Land Acquisition and Planning
Land Unit Types
The department’s land units are designated according to their significance, resource management practices and recreational focus, or by legislation enacted by the Maryland General Assembly.
Land Unit Types
Definitions of Land Unit Types
For reference in this document, the different DNR land unit designations or types are briefly discussed below:
- A State Park (SP) is operated primarily for outdoor recreation purposes and open space conservation. The Maryland Park Service (MPS) is the managing entity for designated parks.
There are several different types of parks administered by the MPS:
- Multiple-Use Parks are suitable for intensive recreational development and use, and development may include roads, parking, picnic areas, camping areas, and boat launching facilities. Examples of Multiple Use Parks include: Greenbrier State Park, Gunpowder Falls State Park, and Rocky Gap State Park.
- General Recreation Parks accommodate light to medium recreational development and use on a smaller scale than Multiple Use Parks. Big Run, Calvert Cliffs, and Herrington Manor are classified as General Recreation Parks.
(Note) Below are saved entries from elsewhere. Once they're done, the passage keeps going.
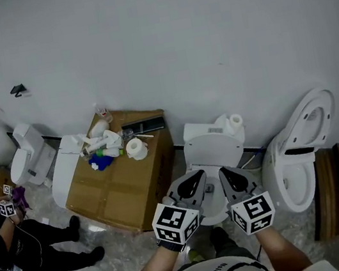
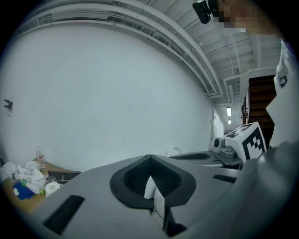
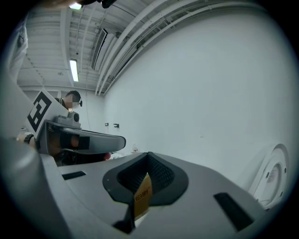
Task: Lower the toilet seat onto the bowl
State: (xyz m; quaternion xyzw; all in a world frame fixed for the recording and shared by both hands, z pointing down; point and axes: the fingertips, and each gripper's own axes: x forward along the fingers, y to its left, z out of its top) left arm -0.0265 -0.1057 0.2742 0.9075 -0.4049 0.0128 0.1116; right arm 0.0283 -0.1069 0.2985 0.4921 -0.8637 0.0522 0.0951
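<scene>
A white toilet [image 1: 215, 153] stands right in front of me against the wall, its lid lying flat on the bowl. To its right a second toilet [image 1: 293, 174] has its seat [image 1: 312, 116] raised against the wall; the same seat [image 3: 273, 179] shows at the right edge of the right gripper view. My left gripper [image 1: 196, 176] and right gripper [image 1: 223, 172] hover side by side over the near toilet, both shut with nothing between the jaws. In the gripper views, the left gripper [image 2: 149, 157] and right gripper [image 3: 148, 154] point at the bare wall.
A cardboard box [image 1: 122, 179] with a paper roll [image 1: 135, 148], bottles and rags stands left of the near toilet. A third toilet [image 1: 28, 160] is at the far left. A person in black [image 1: 26, 244] crouches at the left. Wooden boards [image 1: 335, 190] lean at the right.
</scene>
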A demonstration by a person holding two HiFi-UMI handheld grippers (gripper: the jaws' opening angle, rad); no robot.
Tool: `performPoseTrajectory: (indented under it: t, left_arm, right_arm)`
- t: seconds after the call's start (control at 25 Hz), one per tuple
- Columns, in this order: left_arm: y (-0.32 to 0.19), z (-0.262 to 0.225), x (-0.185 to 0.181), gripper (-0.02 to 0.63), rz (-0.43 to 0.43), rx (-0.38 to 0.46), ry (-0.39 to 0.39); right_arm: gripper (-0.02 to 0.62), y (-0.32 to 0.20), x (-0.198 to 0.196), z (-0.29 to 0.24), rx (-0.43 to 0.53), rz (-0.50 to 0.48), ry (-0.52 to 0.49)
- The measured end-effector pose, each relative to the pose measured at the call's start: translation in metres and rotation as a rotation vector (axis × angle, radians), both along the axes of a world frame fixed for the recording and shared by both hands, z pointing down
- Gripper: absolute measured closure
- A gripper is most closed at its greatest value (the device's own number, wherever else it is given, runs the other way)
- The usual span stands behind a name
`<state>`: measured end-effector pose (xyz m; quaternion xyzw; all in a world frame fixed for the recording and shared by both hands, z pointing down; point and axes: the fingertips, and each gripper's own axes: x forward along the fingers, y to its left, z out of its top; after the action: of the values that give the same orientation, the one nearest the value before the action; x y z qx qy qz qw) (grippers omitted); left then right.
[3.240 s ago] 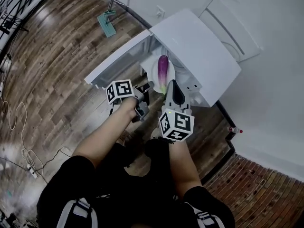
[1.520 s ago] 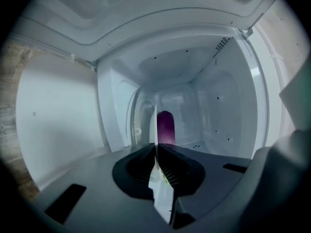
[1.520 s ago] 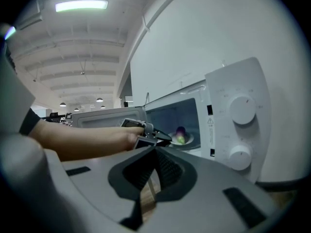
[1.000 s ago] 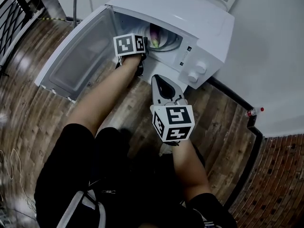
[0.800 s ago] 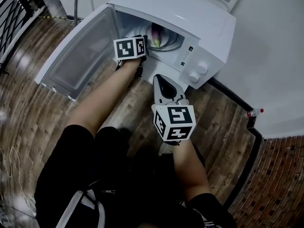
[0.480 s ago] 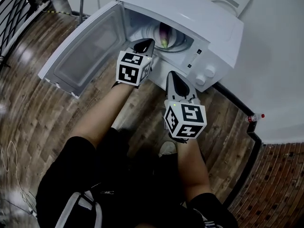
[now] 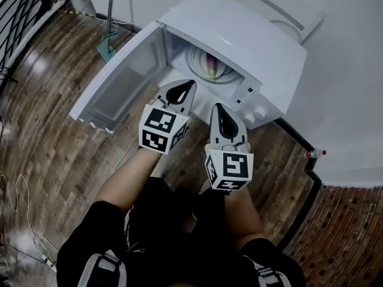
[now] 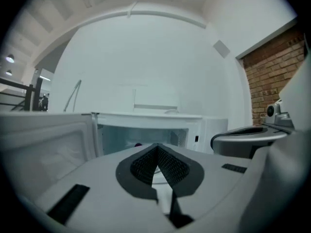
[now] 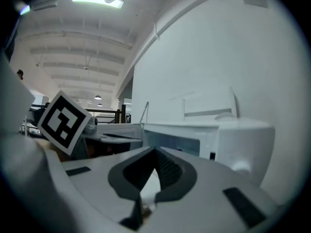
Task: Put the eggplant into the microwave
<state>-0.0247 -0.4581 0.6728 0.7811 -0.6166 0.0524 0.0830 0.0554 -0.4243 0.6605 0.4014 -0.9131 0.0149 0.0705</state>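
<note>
The white microwave [image 7: 239, 37] stands on the wood floor with its door [image 7: 122, 79] swung wide to the left. Inside, the purple eggplant [image 7: 210, 60] with its green end lies on the round turntable plate [image 7: 200, 67]. My left gripper [image 7: 190, 84] is shut and empty, just in front of the cavity opening. Beside it on the right, my right gripper [image 7: 216, 107] is also shut with nothing in it, pointing at the microwave front. In the left gripper view the shut jaws [image 8: 156, 147] face the open cavity [image 8: 146, 137]; the right gripper view shows its tip [image 9: 155, 152] before the microwave [image 9: 209, 135].
A mop [image 7: 108, 43] lies on the floor at the far left behind the door. A white chair or stand [image 7: 281, 11] sits behind the microwave against the white wall. A small bottle [image 7: 315, 154] stands by the skirting at the right. Brick floor [image 7: 347, 232] starts at the lower right.
My left gripper has pulled back out of the microwave cavity and now sits level with the right one. The eggplant stays on the plate inside. The head view has shifted.
</note>
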Motion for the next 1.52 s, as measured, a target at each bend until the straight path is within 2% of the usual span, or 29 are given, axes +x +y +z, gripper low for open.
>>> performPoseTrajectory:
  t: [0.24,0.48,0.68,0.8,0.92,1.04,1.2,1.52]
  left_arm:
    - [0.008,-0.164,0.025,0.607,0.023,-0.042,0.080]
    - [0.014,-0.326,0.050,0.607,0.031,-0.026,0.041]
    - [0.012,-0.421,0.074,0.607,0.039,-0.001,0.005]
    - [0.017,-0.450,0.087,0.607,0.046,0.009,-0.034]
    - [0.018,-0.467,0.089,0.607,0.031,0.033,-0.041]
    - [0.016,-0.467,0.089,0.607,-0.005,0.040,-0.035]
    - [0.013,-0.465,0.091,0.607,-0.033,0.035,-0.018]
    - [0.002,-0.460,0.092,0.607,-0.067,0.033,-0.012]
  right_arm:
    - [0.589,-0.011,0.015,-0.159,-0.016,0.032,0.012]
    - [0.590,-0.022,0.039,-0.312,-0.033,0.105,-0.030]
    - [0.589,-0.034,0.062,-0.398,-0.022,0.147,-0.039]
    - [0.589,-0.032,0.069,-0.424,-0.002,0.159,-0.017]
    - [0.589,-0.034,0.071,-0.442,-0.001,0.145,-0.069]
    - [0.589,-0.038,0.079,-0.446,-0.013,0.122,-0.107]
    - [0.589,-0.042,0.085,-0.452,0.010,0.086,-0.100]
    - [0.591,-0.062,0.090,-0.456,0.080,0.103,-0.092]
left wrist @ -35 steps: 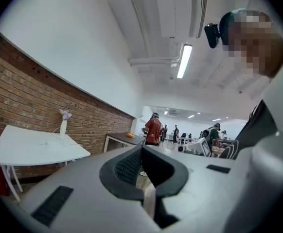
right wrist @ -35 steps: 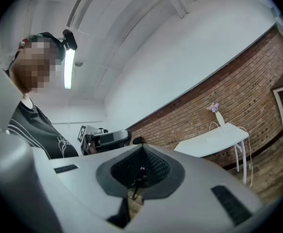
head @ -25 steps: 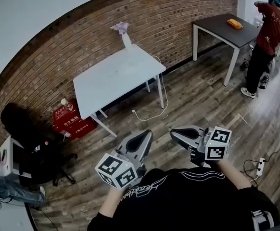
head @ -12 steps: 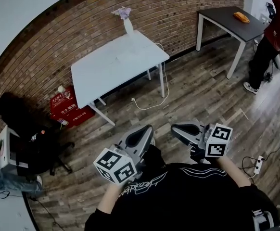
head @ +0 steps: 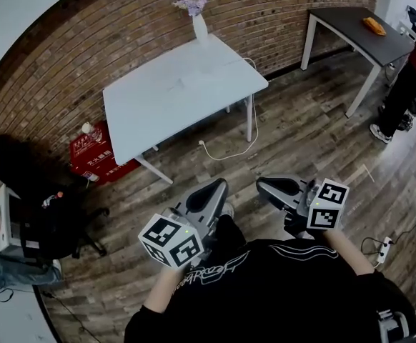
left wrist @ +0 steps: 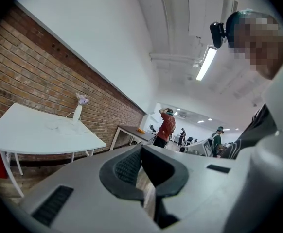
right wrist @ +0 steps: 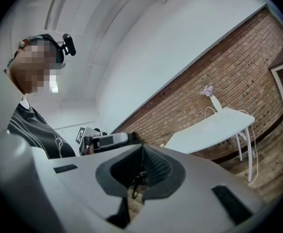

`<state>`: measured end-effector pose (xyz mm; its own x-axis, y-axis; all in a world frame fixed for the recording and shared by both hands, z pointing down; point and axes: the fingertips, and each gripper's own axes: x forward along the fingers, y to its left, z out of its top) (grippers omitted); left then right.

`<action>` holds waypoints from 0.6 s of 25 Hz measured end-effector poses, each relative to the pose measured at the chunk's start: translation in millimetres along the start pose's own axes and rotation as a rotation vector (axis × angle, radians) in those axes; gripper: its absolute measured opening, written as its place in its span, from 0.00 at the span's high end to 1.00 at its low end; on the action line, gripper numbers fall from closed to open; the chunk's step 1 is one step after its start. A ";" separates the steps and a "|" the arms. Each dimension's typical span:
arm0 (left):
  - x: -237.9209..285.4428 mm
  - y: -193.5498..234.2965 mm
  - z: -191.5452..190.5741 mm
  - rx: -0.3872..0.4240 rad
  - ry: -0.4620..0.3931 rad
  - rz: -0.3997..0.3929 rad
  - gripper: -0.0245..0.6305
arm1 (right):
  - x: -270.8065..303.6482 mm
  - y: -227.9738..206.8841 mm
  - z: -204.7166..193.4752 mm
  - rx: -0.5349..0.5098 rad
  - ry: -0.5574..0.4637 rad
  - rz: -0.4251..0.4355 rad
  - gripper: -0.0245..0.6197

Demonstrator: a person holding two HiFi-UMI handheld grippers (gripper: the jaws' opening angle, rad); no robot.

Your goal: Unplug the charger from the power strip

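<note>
One white power strip [head: 385,248] lies on the wooden floor, right of and behind the right gripper [head: 262,185] fingers, too small to show a charger. A white cable [head: 203,145] trails ahead of both fingertips, below the white table [head: 172,98]. The left gripper [head: 218,186] and the right gripper both have fingers pressed together, empty

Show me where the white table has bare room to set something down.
The white table looks bare at its near-left end, toward the red box. The far-right corner is busier: the vase stands there and a white cable drops off the edge beside it.
</note>
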<state>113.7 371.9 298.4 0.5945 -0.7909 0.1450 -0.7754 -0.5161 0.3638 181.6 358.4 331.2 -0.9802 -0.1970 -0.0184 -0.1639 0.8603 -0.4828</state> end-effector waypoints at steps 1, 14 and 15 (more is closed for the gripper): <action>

- Waterfront Parks have a waterfront on the ocean, bay, or a lake as its principal attraction. Development often is as intensive as Multi-Use Parks. Assateague, Deep Creek Lake, and Janes Island are Waterfront Parks.
- Historic or Scenic Parks are recognized for its historic significance or scenic interest. Several Historic or Scenic Parks include the Casselman Bridge, Fort Frederick, and Gathland.
- A State Forest (SF) is managed for multiple purposes, including water quality protection, wildlife enhancement, timber, scenic or natural beauty and low-intensity recreation. The Maryland Forest Service manages most of the state’s designated forests, including Savage River State Forest, Pocomoke River State Forest, Potomac State Forest, Garrett State Forest and Green Ridge State Forest.
- A Natural Resource Management Area (NRMA) is managed by the MPS for the optimal use of the resources on the site, including wildlife management and agriculture. NRMAs do not accommodate intensive recreational uses, and they are typically used for hunting, fishing, wildlife observation and water access. The Monocacy in Frederick County and Wye Island in Queen Anne’s County are examples of NRMAs.
- A Natural Environment Area (NEA), also managed by the Maryland Park Service, is generally 1,000 acres or more, and is an area that has significant or unique geological or ecological resources – development is generally confined to trails, interpretive facilities and limited support facilities. The Severn Run NEA and Mattawoman NEA, both located in Southern Maryland, are some of the larger NEAs found in the State.
- A Wildlife Management Area (WMA), administered by the Wildlife and Heritage Service, focuses on wildlife management activities and low intensity wildlife-related recreation, including hunting and wildlife observation. Many WMAs were purchased with federal funds that restrict intensive development, and prohibit or limit certain types of outdoor recreational activities and uses. Over 40 WMAs are located throughout the State, from the 15 acre Cheltenham to Fishing Bay, which is over 28,500 acres.
- A Fish Management Area (FMA), under the jurisdiction of the Fisheries Service, varies from a highly specialized fish propagation facility to a public fishing pond.
- Other Classifications
- A State Wildland is a special designation that “overlays” all or part of a state park, forest, wildlife management area or other DNR land unit. There are over 43,773 acres of Wildlands in the State that are recognized by the Maryland General Assembly as containing wilderness characteristics and otherwise outstanding and unique natural features worthy of preservation in a natural state. Maryland’s Wildlands are equivalent to the National Wilderness Preservation System.
- A Heritage Conservation Fund Sites is not an official land unit designation, but includes properties that have been acquired specifically for the protection of identified endangered plant or animal species and significant habitats.
- An Unclassified Land Unit is a property that often is under a special management or partnership arrangement with another government or nonprofit entity.
- An Undesignated Land Unit usually includes newly acquired properties that are undergoing or have yet to undergo a public involvement and planning process – the recommendations in a completed Land Unit Plan determine the designation(s) of a land unit. Chesapeake Forest (58,257 acres) and Chapmans Forest (2,225 acres), are presently Undesignated, and plans are underway for both properties.